Y es que hay tanto interés, que incluso gente que no es natural de Ibiza ha querido empaparse de cultura ibicenca este sábado en Sant Carles. Es el caso de Guillermo. Él es de Francia, llegó a Ibiza en 2015 y aseguraba a este rotativo que «le encanta todo lo relacionado con la cultura de la isla». «Yo he hecho pan payés alguna vez y como no me salía muy bien he tenido que venir al curso a aprender», explicaba. «Estoy disfrutando mucho, pero ahora tengo ganas de ponerlo todo en el horno y probarlo porque me encanta», decía.

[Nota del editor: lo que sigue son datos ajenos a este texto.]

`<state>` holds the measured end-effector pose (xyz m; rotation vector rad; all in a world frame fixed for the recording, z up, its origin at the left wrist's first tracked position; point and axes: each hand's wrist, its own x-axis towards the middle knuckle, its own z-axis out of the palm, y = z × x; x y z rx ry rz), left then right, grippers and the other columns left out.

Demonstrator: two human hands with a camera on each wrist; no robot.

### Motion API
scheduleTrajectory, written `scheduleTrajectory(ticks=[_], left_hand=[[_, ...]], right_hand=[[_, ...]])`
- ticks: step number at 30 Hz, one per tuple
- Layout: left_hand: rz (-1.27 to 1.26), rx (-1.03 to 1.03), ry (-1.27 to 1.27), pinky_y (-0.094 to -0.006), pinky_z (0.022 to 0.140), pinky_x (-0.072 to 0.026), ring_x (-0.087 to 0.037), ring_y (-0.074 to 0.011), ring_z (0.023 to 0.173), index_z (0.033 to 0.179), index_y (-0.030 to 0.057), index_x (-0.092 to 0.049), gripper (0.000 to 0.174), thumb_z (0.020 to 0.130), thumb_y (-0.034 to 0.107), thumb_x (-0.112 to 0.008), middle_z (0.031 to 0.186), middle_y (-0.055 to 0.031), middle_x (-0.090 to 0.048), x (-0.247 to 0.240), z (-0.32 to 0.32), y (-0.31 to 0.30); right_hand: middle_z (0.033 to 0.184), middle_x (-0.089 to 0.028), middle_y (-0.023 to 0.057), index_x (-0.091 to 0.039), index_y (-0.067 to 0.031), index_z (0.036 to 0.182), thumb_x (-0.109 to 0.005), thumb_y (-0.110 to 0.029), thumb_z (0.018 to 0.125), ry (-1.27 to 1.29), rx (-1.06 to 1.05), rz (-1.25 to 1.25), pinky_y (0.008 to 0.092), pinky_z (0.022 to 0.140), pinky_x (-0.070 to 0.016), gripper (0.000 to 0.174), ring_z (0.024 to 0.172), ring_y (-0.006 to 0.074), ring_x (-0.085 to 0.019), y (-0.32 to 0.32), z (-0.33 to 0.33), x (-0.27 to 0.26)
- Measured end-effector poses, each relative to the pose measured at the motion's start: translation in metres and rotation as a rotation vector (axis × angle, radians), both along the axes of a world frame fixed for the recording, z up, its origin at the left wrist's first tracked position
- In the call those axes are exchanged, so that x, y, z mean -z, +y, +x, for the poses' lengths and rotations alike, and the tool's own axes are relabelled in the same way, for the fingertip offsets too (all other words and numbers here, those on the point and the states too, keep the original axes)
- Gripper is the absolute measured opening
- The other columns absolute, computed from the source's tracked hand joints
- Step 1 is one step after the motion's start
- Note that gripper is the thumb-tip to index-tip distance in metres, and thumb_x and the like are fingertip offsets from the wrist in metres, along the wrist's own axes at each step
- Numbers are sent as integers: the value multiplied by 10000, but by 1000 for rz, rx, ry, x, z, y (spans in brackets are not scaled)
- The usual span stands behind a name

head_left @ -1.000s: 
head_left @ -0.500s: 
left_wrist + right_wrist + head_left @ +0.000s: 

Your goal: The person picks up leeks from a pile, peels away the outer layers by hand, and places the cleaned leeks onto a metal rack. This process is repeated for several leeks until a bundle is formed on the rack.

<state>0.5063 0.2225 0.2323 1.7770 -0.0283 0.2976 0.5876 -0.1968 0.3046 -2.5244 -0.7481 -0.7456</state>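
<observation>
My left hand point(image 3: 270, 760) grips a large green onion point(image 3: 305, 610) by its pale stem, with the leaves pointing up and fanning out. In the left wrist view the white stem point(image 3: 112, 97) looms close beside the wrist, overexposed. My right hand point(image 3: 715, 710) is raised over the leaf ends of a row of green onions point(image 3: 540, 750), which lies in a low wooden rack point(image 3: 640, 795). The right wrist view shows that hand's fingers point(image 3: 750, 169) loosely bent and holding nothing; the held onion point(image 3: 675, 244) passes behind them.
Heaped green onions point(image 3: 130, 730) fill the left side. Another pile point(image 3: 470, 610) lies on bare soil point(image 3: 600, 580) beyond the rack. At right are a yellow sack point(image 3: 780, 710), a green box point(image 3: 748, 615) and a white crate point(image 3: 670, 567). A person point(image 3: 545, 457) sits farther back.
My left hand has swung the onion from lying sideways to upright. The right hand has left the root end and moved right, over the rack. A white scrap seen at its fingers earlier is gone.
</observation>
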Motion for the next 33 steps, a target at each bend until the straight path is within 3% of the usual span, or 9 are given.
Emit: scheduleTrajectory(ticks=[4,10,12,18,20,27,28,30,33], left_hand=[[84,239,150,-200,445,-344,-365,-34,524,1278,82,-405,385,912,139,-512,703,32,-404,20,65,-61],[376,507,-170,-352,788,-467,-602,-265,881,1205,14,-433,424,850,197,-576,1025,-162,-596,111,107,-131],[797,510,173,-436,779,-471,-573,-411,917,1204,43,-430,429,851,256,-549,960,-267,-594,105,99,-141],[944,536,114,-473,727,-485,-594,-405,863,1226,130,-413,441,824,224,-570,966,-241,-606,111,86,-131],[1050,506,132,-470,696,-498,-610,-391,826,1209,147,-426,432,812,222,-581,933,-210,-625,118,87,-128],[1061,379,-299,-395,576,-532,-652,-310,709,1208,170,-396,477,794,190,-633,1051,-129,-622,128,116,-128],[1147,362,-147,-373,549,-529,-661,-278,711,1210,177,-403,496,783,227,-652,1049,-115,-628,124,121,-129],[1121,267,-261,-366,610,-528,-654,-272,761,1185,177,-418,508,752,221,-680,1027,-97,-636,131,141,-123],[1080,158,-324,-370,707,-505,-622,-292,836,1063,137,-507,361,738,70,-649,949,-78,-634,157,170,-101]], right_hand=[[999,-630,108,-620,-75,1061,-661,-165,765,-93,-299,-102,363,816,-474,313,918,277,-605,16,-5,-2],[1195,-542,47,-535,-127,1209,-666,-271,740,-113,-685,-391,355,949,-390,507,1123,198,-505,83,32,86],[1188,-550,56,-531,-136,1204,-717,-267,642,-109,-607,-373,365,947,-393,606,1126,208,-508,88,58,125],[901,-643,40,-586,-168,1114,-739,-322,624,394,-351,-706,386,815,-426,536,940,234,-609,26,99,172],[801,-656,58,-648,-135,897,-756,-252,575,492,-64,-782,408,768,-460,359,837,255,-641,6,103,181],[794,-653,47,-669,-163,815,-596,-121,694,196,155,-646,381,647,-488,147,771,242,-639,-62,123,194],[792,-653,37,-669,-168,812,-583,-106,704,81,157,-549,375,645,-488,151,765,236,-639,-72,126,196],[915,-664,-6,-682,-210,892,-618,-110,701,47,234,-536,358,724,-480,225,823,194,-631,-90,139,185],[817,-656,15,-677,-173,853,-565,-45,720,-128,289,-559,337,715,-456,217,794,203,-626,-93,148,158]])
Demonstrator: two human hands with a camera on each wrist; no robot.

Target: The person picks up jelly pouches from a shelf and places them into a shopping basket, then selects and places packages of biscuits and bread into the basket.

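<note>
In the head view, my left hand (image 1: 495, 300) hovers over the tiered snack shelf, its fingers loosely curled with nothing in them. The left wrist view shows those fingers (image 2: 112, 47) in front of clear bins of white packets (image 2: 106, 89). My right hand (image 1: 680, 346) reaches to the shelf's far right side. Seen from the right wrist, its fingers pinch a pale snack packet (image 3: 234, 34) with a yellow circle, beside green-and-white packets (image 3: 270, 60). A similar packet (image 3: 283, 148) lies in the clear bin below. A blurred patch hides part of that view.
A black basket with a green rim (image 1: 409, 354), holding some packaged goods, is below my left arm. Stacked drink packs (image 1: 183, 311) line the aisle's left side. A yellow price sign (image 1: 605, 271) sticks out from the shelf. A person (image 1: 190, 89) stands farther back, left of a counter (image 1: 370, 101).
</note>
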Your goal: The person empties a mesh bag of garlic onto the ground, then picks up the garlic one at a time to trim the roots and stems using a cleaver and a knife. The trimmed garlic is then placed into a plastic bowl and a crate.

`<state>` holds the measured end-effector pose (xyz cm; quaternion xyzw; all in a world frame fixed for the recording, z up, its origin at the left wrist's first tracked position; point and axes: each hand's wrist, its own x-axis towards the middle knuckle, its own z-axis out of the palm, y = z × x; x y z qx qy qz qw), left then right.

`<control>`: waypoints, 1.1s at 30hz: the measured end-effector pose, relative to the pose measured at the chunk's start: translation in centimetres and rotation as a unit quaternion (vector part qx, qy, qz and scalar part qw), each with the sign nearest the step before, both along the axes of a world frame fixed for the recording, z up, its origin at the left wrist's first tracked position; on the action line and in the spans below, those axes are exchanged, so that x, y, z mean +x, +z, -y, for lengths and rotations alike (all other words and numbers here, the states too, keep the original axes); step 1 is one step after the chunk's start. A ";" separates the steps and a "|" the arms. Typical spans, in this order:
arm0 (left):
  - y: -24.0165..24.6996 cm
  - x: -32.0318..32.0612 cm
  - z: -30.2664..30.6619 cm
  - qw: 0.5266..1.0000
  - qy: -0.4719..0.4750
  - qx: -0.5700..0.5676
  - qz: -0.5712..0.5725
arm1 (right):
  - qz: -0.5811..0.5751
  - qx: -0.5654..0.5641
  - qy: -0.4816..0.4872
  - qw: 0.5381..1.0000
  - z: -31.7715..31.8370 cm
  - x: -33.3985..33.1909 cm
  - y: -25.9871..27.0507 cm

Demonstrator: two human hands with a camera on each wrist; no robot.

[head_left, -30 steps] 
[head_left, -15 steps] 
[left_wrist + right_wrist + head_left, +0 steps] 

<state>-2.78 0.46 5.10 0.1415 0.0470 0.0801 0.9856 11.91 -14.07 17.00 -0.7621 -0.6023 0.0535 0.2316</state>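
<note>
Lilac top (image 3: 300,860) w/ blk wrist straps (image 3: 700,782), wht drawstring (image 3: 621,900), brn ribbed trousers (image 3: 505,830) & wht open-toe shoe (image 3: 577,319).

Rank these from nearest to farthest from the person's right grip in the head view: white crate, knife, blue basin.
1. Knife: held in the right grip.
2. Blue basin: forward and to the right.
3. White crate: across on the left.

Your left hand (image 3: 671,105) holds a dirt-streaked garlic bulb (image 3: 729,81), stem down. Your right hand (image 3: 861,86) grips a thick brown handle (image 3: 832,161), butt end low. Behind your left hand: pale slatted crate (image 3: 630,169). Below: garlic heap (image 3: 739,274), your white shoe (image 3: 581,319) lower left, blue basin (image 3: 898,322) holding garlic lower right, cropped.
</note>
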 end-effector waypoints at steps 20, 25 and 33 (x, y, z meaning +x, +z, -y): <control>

De hecho, esto es lo único que faltaba por realizar: darle forma al pan, las cocas y las galletas, encender el horno y cocinarlo para después culminar con el momento más esperado y hacer una exquisita degustación.
«Es la parte más importante, la de probar si ha quedado buena», decía Vicent Marí Palermet con simpatía y mientras preparaba la masa para después cocinarla. Respecto al horno, aseguraba que tarda en encenderse «unos 45 minutos porque es un horno muy bueno», pero que al ser tan bueno, «el resultado siempre es exquisito».
Con el horno encendido, las formas hechas y el pan cocinado solo faltaba probarlo. Y el resultado de este curso quedó claro enseguida: «un pan, unas cocas, y unas galletas deliciosas», exclamaban todas las personas que han acudido a Ca n’Andreu des Trull a presenciar este curso de pan payés.